Multi-SWE-bench: 課題解決のための多言語ベンチマーク

要旨

課題解決タスクとは、コードベースを修正して特定の課題に対処するパッチを生成することです。しかし、SWE-benchなどの既存のベンチマークはほぼPythonに限定されており、多様なソフトウェアエコシステムにおける大規模言語モデル（LLM）の評価には不十分です。これを解決するため、我々はJava、TypeScript、JavaScript、Go、Rust、C、C++をカバーする多言語課題解決ベンチマーク「Multi-SWE-bench」を導入しました。このベンチマークには、2,456の候補から68人の専門家アノテーターが慎重に選定した1,632の高品質なインスタンスが含まれており、正確で信頼性の高い評価を提供できるようになっています。Multi-SWE-benchに基づき、我々は最先端のモデルを3つの代表的な手法（Agentless、SWE-agent、OpenHands）を用いて評価し、重要な実証的知見を含む包括的な分析を提示します。さらに、課題解決タスクのための大規模な強化学習（RL）トレーニングデータセットを構築することを目的とした「Multi-SWE-RL」オープンソースコミュニティを立ち上げました。最初の貢献として、7つのプログラミング言語にまたがる4,723の整然としたインスタンスを公開し、この分野におけるRL研究の基盤を築きました。さらに重要なことに、我々はデータ生成パイプライン全体と詳細なチュートリアルをオープンソース化し、オープンソースコミュニティが継続的に貢献し、データセットを拡大することを奨励しています。我々は、Multi-SWE-benchと成長を続けるMulti-SWE-RLコミュニティが、RLの可能性を最大限に引き出し、AGIの夜明けに一歩近づくための触媒となることを期待しています。

English

The task of issue resolving is to modify a codebase to generate a patch that addresses a given issue. However, existing benchmarks, such as SWE-bench, focus almost exclusively on Python, making them insufficient for evaluating Large Language Models (LLMs) across diverse software ecosystems. To address this, we introduce a multilingual issue-resolving benchmark, called Multi-SWE-bench, covering Java, TypeScript, JavaScript, Go, Rust, C, and C++. It includes a total of 1,632 high-quality instances, which were carefully annotated from 2,456 candidates by 68 expert annotators, ensuring that the benchmark can provide an accurate and reliable evaluation. Based on Multi-SWE-bench, we evaluate a series of state-of-the-art models using three representative methods (Agentless, SWE-agent, and OpenHands) and present a comprehensive analysis with key empirical insights. In addition, we launch a Multi-SWE-RL open-source community, aimed at building large-scale reinforcement learning (RL) training datasets for issue-resolving tasks.

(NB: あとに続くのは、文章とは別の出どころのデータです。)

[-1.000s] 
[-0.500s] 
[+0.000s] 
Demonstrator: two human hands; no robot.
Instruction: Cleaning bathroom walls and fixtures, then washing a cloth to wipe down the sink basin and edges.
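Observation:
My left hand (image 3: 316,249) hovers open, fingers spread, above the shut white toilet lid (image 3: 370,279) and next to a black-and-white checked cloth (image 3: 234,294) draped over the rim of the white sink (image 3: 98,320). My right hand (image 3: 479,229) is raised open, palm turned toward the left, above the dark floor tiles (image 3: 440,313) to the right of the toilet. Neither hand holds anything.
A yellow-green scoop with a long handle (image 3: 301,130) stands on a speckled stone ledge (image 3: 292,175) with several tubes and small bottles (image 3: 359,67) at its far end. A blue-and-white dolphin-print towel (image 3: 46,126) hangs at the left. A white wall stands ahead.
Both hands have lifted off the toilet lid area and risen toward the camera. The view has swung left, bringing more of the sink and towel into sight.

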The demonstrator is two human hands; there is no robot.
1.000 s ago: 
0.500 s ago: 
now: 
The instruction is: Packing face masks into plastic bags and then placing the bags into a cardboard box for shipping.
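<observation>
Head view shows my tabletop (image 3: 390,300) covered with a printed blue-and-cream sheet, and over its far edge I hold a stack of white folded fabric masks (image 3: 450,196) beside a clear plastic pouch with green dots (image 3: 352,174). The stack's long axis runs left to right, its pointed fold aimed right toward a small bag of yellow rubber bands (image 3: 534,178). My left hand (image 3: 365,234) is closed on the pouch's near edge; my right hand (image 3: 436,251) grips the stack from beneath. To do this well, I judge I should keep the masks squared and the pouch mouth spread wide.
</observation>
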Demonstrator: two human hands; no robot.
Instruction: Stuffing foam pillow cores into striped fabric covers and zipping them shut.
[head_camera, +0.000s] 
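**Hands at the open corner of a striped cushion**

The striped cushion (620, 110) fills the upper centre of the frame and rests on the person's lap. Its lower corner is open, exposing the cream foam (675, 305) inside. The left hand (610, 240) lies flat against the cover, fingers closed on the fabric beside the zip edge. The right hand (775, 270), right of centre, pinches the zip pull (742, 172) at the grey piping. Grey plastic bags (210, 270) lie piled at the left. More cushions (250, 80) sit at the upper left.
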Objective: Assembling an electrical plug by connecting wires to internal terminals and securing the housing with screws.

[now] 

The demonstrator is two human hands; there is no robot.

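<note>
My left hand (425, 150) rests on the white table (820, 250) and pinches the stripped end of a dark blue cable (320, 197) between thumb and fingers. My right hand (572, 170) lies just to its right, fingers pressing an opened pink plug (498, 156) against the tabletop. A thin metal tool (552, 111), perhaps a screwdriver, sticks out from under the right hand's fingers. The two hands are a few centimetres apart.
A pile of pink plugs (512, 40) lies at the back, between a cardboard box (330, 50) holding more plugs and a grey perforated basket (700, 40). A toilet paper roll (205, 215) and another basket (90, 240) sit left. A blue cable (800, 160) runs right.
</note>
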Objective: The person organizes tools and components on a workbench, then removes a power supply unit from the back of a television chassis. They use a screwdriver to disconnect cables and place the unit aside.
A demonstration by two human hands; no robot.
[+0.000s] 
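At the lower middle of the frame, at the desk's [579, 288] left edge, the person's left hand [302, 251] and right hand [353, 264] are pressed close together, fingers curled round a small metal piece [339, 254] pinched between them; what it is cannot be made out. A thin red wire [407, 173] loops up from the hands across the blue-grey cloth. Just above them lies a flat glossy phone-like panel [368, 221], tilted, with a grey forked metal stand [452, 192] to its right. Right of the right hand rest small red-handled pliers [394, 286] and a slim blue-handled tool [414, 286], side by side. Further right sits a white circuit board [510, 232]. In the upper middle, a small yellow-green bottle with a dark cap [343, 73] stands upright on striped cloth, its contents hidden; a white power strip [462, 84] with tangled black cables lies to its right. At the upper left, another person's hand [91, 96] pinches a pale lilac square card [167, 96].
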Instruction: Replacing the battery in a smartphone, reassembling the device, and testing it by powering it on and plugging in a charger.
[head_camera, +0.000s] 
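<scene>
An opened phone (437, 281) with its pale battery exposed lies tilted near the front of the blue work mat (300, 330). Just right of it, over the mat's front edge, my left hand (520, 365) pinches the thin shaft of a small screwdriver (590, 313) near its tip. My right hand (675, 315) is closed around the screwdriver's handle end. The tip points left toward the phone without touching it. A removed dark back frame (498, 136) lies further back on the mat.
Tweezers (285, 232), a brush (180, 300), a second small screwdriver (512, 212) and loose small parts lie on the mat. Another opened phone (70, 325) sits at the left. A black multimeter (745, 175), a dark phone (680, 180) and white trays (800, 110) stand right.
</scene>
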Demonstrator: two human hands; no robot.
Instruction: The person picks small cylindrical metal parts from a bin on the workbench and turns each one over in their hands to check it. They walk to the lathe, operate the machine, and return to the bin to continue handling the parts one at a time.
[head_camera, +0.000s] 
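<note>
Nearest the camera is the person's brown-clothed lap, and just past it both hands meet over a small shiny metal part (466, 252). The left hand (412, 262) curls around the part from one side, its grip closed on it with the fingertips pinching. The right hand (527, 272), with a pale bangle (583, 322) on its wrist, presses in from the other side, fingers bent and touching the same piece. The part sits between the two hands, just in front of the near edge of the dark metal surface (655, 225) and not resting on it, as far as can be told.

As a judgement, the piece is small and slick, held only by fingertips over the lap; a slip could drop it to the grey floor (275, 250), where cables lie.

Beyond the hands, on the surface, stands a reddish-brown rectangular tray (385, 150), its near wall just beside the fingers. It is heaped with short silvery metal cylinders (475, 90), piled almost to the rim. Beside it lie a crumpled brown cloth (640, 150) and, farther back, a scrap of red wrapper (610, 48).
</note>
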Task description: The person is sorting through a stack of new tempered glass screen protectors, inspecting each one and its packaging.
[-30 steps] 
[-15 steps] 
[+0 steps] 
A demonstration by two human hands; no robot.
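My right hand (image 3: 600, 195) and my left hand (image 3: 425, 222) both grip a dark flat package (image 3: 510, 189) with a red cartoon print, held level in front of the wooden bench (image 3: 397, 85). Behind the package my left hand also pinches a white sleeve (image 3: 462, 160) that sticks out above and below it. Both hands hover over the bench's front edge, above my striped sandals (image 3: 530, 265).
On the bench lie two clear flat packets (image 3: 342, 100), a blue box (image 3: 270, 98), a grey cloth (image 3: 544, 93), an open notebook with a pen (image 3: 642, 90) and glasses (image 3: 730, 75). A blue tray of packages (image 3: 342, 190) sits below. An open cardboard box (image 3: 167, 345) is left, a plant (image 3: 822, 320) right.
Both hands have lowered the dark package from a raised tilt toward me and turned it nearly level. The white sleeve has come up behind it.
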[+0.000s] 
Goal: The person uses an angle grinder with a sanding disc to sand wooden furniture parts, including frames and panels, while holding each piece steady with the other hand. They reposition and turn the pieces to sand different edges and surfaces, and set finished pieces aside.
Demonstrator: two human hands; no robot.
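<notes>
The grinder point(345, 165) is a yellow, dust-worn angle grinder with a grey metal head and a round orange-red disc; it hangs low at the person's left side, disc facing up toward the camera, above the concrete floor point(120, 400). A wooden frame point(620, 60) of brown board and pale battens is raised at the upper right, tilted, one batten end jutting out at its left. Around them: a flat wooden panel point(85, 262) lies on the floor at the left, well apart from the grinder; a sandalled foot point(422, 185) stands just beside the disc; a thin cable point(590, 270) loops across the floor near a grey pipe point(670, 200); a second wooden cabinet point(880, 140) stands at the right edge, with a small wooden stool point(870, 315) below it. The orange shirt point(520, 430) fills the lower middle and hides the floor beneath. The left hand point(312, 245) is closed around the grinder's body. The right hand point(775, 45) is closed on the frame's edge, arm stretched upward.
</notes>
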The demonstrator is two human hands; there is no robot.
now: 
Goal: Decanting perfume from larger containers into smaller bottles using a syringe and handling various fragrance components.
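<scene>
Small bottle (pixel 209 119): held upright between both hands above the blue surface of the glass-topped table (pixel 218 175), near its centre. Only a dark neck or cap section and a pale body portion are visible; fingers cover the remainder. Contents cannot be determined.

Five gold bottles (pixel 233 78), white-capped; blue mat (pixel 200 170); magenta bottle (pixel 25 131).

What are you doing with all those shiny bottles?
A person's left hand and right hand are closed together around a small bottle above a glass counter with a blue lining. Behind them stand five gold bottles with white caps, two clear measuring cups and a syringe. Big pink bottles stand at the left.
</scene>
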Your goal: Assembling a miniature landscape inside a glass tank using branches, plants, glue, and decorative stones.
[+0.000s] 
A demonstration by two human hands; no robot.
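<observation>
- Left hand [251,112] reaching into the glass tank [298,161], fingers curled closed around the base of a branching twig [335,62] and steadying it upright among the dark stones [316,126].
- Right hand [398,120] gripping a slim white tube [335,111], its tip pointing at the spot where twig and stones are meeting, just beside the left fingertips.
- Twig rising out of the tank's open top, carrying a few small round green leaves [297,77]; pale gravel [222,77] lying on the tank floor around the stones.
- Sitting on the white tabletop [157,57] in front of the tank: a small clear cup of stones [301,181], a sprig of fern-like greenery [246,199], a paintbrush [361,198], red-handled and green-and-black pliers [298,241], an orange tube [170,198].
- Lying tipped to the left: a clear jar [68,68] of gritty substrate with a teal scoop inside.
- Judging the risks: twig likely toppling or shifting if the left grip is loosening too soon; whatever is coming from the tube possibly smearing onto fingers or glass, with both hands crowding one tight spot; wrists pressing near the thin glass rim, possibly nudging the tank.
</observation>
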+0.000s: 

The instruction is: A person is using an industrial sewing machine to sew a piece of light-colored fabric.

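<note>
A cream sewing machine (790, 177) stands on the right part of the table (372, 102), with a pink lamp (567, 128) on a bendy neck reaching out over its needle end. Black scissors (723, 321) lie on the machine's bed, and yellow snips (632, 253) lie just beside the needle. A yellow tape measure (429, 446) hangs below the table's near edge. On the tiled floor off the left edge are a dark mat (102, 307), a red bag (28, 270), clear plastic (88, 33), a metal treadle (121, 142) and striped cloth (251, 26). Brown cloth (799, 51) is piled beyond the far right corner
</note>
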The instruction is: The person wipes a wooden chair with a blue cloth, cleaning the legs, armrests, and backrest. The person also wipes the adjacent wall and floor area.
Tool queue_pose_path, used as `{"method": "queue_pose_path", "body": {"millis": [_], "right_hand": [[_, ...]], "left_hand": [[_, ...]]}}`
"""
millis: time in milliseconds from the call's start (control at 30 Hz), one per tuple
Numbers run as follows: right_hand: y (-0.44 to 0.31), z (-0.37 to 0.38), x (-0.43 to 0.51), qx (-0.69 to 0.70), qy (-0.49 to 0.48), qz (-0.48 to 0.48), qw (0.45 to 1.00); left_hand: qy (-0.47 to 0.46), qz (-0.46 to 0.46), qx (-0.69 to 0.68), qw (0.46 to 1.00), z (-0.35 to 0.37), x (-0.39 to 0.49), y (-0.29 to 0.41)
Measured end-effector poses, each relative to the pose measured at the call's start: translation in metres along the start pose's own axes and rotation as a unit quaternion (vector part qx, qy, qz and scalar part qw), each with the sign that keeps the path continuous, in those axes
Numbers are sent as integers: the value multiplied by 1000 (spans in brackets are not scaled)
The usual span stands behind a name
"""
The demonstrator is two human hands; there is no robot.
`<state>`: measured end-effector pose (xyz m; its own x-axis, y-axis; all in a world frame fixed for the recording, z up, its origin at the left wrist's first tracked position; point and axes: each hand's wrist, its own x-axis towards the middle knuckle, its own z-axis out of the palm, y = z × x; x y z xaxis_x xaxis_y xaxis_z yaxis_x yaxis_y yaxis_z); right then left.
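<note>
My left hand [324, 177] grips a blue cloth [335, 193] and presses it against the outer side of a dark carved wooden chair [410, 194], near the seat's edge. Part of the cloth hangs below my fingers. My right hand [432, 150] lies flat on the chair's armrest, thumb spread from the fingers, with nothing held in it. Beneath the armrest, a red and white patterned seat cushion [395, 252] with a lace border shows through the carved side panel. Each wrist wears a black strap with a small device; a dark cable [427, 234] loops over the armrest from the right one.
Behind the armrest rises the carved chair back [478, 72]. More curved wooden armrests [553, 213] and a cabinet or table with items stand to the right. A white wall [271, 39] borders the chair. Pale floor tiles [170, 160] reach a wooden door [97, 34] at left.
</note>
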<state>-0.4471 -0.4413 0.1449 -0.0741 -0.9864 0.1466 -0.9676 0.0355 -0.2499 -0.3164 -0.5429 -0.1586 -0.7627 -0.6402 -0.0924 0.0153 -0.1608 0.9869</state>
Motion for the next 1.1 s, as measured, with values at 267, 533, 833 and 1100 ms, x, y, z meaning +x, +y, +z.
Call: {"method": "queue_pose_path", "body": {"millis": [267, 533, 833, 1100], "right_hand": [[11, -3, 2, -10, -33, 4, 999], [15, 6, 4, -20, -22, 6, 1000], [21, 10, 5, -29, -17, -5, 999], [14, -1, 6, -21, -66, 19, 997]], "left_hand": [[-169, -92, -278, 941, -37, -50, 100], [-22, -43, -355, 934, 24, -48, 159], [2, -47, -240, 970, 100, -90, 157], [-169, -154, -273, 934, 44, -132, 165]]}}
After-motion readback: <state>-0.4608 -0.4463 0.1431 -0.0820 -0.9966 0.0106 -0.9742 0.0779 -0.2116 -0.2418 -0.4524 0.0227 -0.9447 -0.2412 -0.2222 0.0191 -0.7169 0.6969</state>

As an initial contribution, we release a set of 4,723 well-structured instances spanning seven programming languages, laying a solid foundation for RL research in this domain. More importantly, we open-source our entire data production pipeline, along with detailed tutorials, encouraging the open-source community to continuously contribute and expand the dataset. We envision our Multi-SWE-bench and the ever-growing Multi-SWE-RL community as catalysts for advancing RL toward its full potential, bringing us one step closer to the dawn of AGI.